Repeat exactly, please, the opening lines of the data below, through and including the line where "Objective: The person" sits.

▶ RECORDS TO PROCESS:
__________________________________________________

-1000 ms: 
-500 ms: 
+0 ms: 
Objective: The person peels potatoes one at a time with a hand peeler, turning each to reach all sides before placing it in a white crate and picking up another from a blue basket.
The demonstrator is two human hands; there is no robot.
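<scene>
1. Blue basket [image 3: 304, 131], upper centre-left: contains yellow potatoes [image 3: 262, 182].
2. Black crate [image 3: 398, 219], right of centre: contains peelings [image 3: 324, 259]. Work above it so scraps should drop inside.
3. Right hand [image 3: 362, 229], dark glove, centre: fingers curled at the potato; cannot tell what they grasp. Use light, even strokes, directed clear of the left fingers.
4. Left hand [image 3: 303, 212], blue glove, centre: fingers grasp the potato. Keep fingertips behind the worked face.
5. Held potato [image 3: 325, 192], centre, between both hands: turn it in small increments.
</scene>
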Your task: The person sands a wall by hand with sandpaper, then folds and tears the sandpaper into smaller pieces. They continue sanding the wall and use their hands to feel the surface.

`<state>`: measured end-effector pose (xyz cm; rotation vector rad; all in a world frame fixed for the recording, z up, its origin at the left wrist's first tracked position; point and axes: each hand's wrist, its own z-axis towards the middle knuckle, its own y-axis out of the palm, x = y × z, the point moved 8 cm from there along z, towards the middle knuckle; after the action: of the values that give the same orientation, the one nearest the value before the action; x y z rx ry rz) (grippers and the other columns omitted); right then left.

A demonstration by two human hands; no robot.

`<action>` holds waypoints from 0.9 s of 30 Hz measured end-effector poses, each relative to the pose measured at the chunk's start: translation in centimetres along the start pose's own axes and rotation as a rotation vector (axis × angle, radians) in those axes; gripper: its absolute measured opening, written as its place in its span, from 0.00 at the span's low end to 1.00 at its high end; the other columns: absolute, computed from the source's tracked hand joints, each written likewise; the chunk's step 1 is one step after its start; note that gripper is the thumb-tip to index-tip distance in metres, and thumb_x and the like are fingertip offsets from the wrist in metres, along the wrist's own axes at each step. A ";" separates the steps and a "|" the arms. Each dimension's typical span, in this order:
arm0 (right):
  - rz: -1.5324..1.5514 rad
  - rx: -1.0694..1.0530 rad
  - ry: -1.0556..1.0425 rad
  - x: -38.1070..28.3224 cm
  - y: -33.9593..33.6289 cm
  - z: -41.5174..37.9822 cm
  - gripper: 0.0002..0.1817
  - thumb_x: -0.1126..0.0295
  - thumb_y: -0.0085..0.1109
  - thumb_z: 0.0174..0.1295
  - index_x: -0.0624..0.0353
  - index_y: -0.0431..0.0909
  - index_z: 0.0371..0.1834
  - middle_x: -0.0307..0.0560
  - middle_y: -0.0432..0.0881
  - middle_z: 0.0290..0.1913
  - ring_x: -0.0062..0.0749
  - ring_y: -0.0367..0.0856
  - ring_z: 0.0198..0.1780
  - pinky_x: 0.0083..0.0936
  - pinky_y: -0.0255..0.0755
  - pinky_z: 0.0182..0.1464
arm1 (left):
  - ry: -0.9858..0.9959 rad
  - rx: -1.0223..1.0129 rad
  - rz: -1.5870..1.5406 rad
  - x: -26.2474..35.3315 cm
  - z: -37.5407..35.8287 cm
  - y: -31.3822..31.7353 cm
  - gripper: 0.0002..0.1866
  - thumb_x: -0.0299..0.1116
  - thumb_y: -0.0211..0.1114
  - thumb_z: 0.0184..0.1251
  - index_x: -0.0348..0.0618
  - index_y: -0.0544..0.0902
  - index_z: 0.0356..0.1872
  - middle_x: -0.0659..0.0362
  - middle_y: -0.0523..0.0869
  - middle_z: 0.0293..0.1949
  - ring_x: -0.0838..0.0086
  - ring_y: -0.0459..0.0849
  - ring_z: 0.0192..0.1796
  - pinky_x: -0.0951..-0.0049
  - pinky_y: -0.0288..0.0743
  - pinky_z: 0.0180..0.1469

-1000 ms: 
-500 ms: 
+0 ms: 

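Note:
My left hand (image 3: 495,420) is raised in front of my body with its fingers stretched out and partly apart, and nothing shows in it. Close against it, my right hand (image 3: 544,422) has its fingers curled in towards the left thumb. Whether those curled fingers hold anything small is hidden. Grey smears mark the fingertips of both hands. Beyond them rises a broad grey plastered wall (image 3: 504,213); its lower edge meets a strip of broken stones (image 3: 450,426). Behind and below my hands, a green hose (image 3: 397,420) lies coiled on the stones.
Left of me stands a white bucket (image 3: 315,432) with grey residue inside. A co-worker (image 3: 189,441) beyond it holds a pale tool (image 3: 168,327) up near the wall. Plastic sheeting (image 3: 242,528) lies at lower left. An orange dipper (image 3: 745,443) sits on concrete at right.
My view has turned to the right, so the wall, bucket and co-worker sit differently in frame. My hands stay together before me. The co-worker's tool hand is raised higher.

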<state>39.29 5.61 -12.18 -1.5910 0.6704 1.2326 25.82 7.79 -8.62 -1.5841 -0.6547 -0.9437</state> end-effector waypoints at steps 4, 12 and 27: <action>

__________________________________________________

▶ ANSWER BOX:
-1000 ms: 
-500 ms: 
+0 ms: 
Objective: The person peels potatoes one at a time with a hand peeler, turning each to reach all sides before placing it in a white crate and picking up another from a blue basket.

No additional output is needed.